## EXERCISE PROMPT
Scan the material that follows. Copy every line containing the word "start".

*** SOURCE MATERIAL ***

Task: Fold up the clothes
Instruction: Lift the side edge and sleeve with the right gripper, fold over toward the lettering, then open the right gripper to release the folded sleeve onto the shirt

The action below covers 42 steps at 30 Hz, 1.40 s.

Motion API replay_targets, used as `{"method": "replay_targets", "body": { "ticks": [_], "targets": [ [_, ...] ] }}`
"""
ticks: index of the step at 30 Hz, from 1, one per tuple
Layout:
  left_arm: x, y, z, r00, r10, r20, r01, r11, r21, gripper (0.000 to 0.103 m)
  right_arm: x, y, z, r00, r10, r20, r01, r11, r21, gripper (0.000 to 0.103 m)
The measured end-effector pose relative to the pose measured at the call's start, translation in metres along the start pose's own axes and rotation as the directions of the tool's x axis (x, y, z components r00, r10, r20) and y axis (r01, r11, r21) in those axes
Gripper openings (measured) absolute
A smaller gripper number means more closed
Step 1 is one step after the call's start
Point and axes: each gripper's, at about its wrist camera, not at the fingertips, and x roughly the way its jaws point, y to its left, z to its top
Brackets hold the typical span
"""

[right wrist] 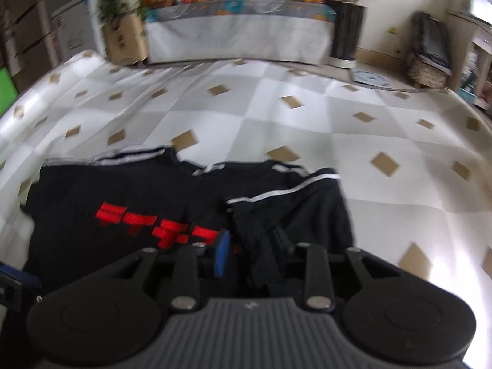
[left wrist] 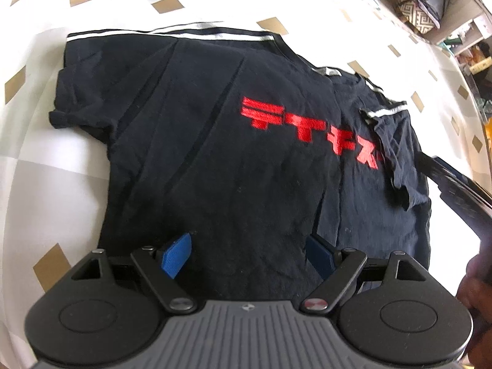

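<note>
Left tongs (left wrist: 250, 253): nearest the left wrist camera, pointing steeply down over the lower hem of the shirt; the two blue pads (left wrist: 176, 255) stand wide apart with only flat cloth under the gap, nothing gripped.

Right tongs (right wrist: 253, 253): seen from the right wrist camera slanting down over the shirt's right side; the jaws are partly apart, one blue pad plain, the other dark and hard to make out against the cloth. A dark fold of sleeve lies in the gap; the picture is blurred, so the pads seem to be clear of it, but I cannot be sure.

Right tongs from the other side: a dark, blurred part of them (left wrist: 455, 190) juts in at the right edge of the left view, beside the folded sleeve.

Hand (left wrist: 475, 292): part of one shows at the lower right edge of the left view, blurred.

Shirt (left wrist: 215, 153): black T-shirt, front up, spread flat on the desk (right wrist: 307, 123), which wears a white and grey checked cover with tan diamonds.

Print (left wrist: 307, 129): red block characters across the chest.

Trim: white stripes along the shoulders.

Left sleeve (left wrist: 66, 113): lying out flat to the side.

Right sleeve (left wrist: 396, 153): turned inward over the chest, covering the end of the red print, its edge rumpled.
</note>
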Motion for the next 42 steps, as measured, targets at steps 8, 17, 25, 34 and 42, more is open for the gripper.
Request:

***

## REPLY
The measured end-effector pose relative to the pose measured at the call's start, translation in metres along the start pose's own axes and rotation as the directions of the tool's x axis (x, y, z components r00, r10, r20) and y axis (r01, r11, r21) in those axes
Step 1 is one step after the call's start

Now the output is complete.